* [EXERCISE AIM]: Working from the records below, repeat exactly the lines starting at the line that contains "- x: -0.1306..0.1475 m" and ending at the line that contains "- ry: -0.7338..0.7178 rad", inclusive.

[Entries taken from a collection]
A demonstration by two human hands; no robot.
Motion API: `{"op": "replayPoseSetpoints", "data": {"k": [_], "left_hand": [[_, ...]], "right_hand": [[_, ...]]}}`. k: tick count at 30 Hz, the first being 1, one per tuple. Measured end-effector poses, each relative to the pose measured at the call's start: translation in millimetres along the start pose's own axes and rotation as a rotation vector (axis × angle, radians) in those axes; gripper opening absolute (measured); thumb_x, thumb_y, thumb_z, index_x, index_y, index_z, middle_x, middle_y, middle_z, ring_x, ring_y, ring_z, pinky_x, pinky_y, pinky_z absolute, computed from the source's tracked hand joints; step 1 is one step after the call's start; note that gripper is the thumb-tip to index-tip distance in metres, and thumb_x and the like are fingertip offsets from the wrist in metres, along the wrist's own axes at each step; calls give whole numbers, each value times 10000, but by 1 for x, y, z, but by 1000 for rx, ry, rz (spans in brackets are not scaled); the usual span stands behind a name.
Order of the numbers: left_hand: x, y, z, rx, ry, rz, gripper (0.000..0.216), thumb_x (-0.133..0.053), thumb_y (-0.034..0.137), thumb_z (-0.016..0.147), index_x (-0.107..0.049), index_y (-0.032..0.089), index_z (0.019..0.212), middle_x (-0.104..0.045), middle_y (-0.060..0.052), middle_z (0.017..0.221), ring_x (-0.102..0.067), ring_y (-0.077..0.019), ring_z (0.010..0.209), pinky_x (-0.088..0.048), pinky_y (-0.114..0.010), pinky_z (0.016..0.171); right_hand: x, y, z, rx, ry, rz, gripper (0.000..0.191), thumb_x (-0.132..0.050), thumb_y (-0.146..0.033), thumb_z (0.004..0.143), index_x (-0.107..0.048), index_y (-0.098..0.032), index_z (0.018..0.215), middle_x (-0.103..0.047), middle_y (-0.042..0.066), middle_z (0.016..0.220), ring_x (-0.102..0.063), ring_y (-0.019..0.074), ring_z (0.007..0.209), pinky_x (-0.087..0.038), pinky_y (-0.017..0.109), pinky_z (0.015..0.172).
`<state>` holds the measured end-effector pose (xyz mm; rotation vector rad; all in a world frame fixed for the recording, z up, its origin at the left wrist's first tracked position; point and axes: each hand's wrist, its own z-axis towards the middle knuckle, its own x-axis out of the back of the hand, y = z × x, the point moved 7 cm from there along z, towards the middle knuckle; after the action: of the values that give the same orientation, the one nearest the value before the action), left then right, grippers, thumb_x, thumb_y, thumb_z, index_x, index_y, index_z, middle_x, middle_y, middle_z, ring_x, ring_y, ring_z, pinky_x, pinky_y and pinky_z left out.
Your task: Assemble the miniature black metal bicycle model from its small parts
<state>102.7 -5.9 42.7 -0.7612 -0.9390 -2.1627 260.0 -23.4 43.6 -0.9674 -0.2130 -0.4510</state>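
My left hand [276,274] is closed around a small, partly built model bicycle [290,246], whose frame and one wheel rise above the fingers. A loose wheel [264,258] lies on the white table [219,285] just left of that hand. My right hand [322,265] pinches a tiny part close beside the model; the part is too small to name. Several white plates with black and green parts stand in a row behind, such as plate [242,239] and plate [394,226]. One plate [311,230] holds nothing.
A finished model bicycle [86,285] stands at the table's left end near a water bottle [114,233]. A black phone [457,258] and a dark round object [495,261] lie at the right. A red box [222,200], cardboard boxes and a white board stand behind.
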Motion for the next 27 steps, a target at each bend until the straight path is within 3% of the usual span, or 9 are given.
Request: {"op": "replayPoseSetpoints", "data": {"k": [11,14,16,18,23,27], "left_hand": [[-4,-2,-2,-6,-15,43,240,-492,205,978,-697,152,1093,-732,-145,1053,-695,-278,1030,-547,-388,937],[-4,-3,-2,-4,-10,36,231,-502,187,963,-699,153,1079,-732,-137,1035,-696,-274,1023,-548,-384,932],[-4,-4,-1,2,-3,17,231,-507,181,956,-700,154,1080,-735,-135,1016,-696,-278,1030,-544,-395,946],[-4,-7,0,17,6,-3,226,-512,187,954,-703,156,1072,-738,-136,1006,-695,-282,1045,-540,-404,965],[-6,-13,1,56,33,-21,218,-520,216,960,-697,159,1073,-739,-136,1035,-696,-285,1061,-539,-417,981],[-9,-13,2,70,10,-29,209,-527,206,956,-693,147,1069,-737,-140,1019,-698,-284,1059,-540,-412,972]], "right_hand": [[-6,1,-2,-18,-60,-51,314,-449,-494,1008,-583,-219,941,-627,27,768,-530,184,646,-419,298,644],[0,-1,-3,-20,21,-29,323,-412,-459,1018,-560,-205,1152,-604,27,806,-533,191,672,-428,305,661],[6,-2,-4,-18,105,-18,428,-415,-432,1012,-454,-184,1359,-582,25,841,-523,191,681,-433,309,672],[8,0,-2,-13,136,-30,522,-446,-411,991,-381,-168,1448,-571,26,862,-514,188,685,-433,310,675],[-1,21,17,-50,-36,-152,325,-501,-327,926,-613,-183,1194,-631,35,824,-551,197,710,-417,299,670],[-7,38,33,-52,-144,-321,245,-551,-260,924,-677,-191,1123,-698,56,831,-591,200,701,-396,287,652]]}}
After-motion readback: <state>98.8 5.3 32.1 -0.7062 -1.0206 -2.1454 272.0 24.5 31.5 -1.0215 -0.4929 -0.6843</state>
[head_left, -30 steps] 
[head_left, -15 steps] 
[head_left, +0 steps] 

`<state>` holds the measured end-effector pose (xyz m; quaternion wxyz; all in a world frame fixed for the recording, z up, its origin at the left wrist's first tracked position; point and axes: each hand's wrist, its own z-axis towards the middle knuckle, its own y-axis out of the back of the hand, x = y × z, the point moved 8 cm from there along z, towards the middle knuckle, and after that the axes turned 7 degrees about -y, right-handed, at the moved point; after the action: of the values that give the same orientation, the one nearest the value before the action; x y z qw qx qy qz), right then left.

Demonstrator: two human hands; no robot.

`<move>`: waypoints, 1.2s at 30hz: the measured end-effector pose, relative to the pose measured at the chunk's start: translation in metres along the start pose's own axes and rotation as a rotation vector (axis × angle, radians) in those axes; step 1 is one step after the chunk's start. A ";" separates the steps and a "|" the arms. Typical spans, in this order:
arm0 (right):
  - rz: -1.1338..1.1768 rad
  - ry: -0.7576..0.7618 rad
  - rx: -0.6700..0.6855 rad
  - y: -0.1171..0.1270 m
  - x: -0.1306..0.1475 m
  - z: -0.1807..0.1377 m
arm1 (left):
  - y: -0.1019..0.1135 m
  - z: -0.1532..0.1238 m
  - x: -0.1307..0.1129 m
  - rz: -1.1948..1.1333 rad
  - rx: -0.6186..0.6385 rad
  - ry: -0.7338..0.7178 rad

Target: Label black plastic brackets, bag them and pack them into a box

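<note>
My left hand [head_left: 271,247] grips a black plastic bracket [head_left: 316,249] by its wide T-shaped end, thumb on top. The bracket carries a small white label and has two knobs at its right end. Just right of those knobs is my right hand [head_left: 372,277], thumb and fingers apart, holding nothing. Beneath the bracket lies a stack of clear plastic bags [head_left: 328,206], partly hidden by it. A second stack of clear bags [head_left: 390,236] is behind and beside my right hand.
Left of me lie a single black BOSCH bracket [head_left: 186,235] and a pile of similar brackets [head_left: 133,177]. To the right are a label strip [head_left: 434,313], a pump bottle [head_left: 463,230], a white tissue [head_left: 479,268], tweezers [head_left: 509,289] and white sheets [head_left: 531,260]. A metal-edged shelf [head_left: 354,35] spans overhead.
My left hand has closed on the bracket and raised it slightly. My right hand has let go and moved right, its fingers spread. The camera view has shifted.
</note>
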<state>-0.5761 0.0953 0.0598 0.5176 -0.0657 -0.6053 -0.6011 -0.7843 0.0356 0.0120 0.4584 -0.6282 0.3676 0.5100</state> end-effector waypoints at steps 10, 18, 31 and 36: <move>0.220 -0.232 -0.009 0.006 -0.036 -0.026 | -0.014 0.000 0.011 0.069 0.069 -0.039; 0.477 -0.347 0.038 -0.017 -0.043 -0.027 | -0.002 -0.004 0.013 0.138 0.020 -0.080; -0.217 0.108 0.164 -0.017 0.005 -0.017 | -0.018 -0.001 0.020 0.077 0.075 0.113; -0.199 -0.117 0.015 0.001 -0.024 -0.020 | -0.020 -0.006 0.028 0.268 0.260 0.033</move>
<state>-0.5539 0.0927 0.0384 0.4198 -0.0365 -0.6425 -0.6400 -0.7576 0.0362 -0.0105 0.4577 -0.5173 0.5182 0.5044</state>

* [RESULT OF THE EXERCISE]:
  - x: -0.1306..0.1475 m
  - z: -0.1807..0.1377 m
arm1 (left):
  - y: -0.1019..0.1135 m
  - z: -0.1532..0.1238 m
  - x: -0.1307..0.1129 m
  - rz: -1.1948..1.1333 rad
  - rx: -0.6186..0.6385 rad
  - ry: -0.7338..0.7178 rad

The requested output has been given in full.